__Records supplied__

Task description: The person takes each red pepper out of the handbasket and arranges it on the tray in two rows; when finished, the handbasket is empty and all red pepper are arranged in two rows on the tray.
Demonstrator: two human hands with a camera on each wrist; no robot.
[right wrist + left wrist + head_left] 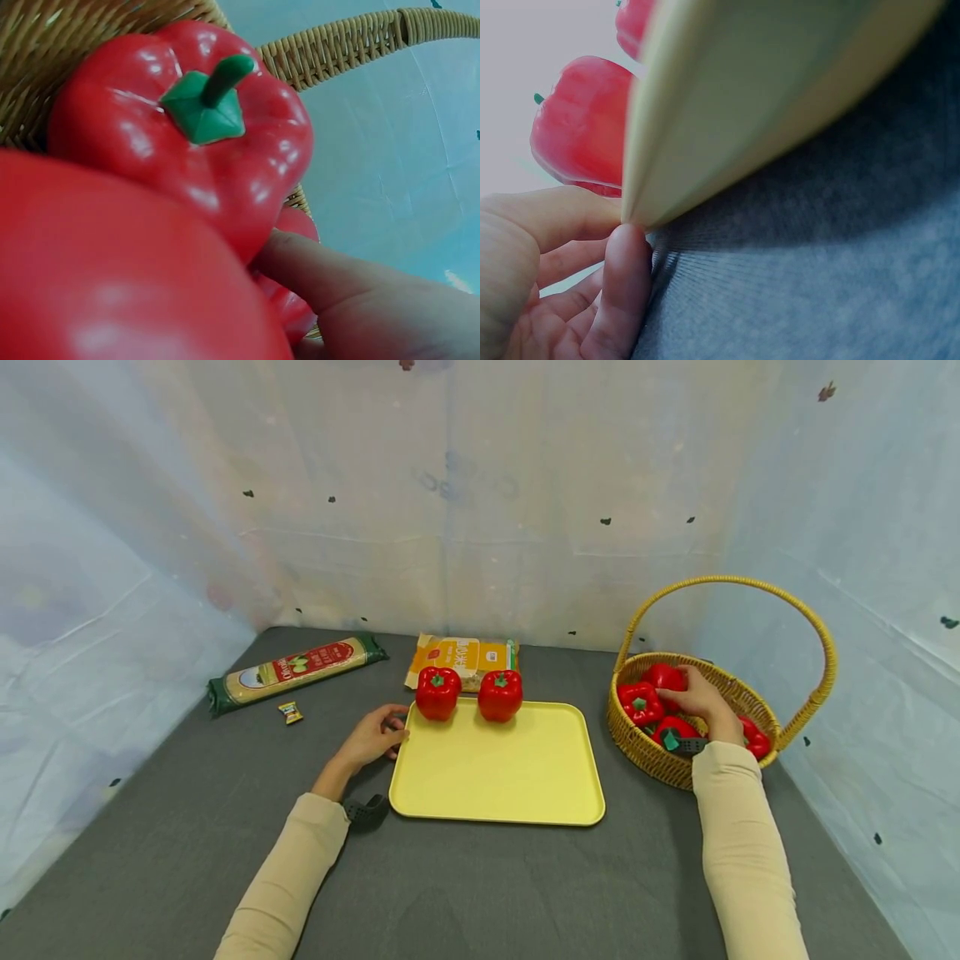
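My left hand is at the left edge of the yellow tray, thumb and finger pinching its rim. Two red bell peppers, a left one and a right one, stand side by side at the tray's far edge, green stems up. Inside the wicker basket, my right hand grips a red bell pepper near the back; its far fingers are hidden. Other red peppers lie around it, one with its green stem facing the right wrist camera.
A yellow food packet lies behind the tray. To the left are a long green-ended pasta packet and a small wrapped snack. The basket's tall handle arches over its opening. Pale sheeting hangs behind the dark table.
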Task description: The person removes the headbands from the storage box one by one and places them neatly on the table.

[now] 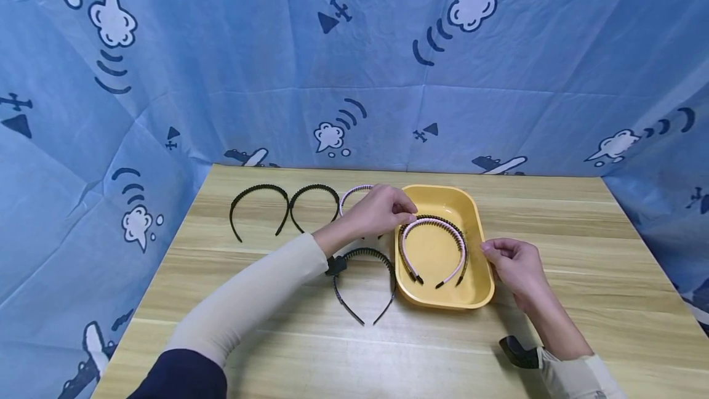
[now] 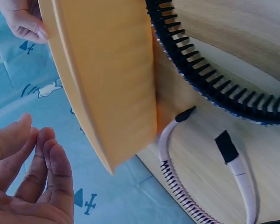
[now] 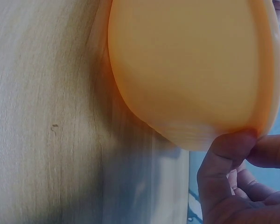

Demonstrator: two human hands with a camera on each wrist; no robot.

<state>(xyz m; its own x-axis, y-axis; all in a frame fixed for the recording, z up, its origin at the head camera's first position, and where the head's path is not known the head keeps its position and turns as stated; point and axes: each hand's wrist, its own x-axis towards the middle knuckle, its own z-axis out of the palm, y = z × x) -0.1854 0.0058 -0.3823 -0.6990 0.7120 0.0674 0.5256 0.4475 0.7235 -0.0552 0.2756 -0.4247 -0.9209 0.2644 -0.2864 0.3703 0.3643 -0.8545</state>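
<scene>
Pink headband (image 1: 429,221) lies in the yellow tray (image 1: 434,257), its crown just beside the fingertips of the left hand (image 1: 383,211), its two dark-tipped ends toward the person. It rests over at least one dark headband (image 1: 466,257) curved the same way, perhaps nested so that the arcs share little room. The left hand reaches over the tray's edge, fingers loosely bent; I see nothing between them and the thumb, though I can't tell whether a fingertip brushes the band. Opposite, the right hand (image 1: 515,263) pinches the tray's rim between thumb and fingers, I'd say to keep it from sliding.

Beneath the left forearm, nearer the person, a toothed headband (image 1: 368,251) lies just beside the tray. Partly hidden behind the left hand is a second pink band (image 1: 354,188), and farther left of that grip two black bands (image 1: 260,187) lie side by side, spread flat, likely so each can be reached singly. The wooden table (image 1: 554,214) runs on past the right hand, and a blue patterned curtain (image 1: 360,48) hangs beyond both
</scene>
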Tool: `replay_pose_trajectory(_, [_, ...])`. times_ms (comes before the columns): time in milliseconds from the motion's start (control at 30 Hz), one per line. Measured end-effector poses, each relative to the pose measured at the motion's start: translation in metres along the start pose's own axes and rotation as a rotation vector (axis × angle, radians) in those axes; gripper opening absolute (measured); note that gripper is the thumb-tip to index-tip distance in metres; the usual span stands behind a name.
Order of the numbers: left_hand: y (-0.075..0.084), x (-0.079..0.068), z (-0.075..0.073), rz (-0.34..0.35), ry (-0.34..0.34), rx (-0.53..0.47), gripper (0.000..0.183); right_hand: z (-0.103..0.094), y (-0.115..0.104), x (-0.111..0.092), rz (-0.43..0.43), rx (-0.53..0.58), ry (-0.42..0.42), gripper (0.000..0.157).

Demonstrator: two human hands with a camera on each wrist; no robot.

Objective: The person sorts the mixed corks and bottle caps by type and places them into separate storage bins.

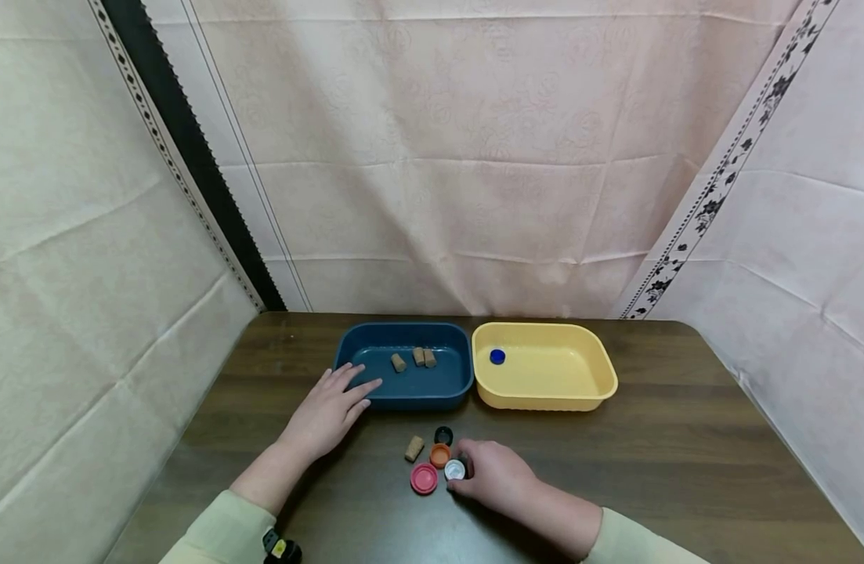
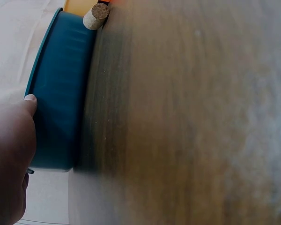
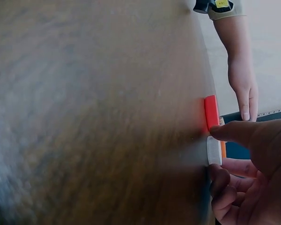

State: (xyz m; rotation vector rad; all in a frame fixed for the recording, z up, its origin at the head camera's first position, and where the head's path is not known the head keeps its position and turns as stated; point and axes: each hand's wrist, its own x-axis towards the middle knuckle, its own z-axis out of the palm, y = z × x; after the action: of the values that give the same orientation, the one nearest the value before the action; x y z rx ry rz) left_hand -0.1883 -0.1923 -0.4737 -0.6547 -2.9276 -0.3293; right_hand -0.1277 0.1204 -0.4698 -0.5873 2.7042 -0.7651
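With its fingers spread, my left hand rests on the near left rim of the blue bin. In the left wrist view the thumb touches the bin's side. My right hand pinches a white bottle cap on the table between thumb and curled fingers. Close around it lie a red cap, an orange cap, a black cap and a cork. The right wrist view shows the white cap's ridged side next to the red cap.
Inside the blue bin lie several pieces, among them a cork. Right beside it stands a yellow bin with a dark blue cap in it. Pale cloth hangs behind the wooden table.
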Motion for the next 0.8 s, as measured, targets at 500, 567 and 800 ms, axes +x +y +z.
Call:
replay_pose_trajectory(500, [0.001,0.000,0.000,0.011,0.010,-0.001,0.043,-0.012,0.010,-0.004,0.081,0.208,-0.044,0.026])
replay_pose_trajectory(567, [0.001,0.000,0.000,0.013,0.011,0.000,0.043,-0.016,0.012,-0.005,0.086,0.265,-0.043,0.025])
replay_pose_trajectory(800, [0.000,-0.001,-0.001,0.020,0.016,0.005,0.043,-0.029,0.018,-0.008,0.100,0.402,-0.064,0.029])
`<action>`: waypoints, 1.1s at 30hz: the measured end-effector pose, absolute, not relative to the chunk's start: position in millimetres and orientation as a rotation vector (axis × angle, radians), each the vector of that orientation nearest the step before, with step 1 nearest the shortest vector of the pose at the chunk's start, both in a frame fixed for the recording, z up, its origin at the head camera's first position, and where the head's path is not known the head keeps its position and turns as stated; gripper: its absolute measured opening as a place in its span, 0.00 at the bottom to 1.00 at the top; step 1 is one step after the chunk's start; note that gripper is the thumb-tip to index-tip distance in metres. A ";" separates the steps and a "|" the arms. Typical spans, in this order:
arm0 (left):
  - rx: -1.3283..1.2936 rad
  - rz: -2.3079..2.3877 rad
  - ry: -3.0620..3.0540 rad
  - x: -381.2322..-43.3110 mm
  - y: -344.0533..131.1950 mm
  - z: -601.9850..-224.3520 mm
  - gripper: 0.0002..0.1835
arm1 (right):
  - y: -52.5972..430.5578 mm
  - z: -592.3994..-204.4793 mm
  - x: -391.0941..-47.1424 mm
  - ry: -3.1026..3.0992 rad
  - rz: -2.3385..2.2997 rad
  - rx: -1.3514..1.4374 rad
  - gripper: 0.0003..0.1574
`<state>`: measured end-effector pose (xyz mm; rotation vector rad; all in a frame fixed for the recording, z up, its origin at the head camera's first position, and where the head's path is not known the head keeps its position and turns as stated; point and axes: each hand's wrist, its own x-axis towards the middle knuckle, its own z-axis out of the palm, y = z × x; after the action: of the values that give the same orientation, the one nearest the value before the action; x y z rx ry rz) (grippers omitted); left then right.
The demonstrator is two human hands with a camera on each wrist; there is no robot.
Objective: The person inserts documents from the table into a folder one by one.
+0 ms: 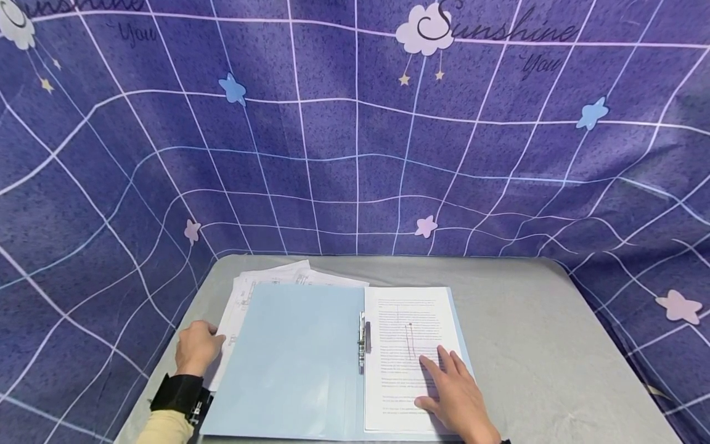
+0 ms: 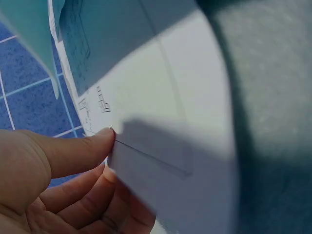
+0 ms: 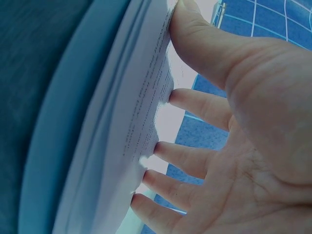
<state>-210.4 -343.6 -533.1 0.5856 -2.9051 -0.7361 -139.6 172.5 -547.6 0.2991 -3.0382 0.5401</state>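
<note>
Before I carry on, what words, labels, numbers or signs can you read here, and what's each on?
"Sunshine": blue-purple cloth, upper right.
"You": same cloth, below that.
"unshine": cloth, upper left, cut by the picture's edge.
"You": cloth, below that.
Printed lines on the page in the folder: too small to read.
Marks on the loose sheets: too small or blurred.

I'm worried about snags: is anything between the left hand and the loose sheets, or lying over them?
Nothing visible separates the left hand from the loose sheets; it pinches their edge. The folder's blue left cover, however, lies over part of them.
</note>
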 end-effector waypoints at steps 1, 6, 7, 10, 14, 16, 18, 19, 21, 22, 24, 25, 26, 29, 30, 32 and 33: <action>0.590 -0.742 -2.898 -210.4 -344.1 -533.1 0.17 | 172.5 -547.7 -139.6 -3.039 0.541 0.297 0.50; 0.601 -0.737 -2.886 -210.4 -344.5 -531.4 0.11 | 172.6 -547.7 -139.4 -3.043 0.539 0.293 0.50; 0.602 -0.737 -2.888 -210.4 -344.8 -531.1 0.11 | 172.6 -547.7 -139.1 -3.039 0.540 0.297 0.50; 0.610 -0.739 -2.893 -209.8 -345.7 -529.5 0.11 | 172.6 -548.1 -138.4 -3.025 0.545 0.308 0.49; 0.638 -0.751 -2.881 -206.2 -346.6 -524.4 0.11 | 173.2 -548.5 -137.7 -3.011 0.551 0.321 0.49; 0.637 -0.757 -2.861 -204.0 -346.9 -519.8 0.10 | 173.3 -548.5 -137.6 -3.010 0.554 0.323 0.49; 0.641 -0.763 -2.834 -201.8 -347.2 -513.7 0.09 | 173.4 -548.5 -137.5 -3.009 0.551 0.323 0.49; 0.640 -0.762 -2.823 -201.0 -347.4 -510.4 0.09 | 173.5 -548.5 -137.5 -3.008 0.550 0.323 0.49; 0.645 -0.754 -2.803 -199.8 -347.5 -502.8 0.09 | 173.6 -548.3 -137.4 -3.003 0.548 0.322 0.49; 0.645 -0.745 -2.793 -199.2 -347.6 -498.7 0.08 | 174.0 -548.4 -137.5 -3.000 0.546 0.324 0.49; 0.645 -0.730 -2.764 -197.2 -347.1 -489.4 0.08 | 174.5 -548.4 -137.7 -2.997 0.545 0.324 0.49; 0.634 -0.717 -2.746 -196.0 -346.6 -484.6 0.08 | 174.8 -548.5 -137.8 -2.997 0.546 0.324 0.49; 0.621 -0.704 -2.723 -194.9 -346.2 -479.9 0.07 | 175.0 -548.5 -137.8 -3.000 0.544 0.324 0.49; 0.552 -0.654 -2.648 -190.7 -342.9 -463.4 0.06 | 174.9 -548.6 -137.9 -3.011 0.541 0.317 0.50; 0.531 -0.638 -2.623 -189.3 -341.3 -457.9 0.06 | 175.0 -548.7 -138.0 -3.015 0.539 0.316 0.50; 0.495 -0.601 -2.569 -187.0 -337.0 -446.6 0.06 | 175.1 -548.6 -138.1 -3.014 0.537 0.317 0.50; 0.479 -0.582 -2.541 -185.9 -334.7 -440.9 0.06 | 175.1 -548.5 -138.1 -3.012 0.538 0.317 0.49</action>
<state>-185.9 -334.7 -440.9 0.4788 -2.5407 -0.5816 -138.1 175.1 -548.5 0.3169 -3.0121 0.5385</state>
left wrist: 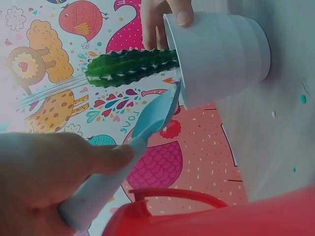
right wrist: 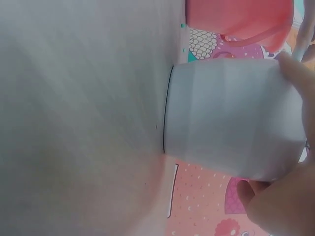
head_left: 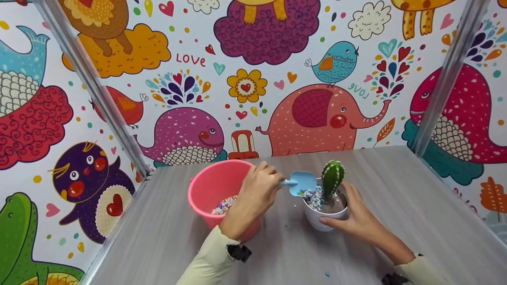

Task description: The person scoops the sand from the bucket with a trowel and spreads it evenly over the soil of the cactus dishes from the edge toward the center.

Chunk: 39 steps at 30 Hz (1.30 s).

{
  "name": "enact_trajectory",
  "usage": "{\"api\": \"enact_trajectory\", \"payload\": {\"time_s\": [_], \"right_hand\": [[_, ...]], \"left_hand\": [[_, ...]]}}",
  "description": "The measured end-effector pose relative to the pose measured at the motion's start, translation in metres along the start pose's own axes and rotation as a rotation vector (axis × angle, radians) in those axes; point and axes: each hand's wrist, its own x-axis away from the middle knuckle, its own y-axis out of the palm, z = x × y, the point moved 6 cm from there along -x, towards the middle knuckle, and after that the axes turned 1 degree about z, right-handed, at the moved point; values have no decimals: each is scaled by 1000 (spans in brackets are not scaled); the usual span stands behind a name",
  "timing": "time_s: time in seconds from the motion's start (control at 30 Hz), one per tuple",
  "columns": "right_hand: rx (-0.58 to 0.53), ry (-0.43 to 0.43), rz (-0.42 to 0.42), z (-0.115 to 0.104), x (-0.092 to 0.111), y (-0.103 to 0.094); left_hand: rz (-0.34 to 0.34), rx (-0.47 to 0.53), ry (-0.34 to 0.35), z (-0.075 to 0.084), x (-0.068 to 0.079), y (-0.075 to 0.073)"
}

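Note:
My left hand [head_left: 255,194] grips the handle of a light blue toy shovel [head_left: 303,183]. The shovel's blade tips over the left rim of a white pot [head_left: 323,221], touching or nearly touching it. Small pastel beads [head_left: 315,198] lie on the pot's left side, by the blade's tip. A green cactus [head_left: 332,178] stands upright in the pot, with a greyish bare patch beside it. My right hand [head_left: 362,213] holds the pot from the right, thumb at the front and fingers behind. In the right wrist view the pot [right wrist: 231,118] sits on the table.
A pink bucket [head_left: 202,194] with more beads [head_left: 225,205] inside stands left of the pot, partly behind my left forearm. A few stray beads lie on the grey table [head_left: 293,253]. Cartoon-printed walls [head_left: 245,47] with metal posts enclose the table's back and sides.

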Motion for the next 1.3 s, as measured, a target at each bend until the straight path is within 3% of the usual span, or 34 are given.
{"api": "enact_trajectory", "payload": {"time_s": [0.5, 0.83, 1.3], "right_hand": [[-11, -47, 26, 1, -1, -1], [-11, -20, 12, 2, -1, 0], [-1, 22, -12, 1, 0, -4]], "left_hand": [[67, -163, 53, 6, 1, 5], [107, -200, 62, 5, 2, 4], [126, -76, 44, -12, 10, 2]]}}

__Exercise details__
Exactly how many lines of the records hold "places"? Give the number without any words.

__Output for this task__
2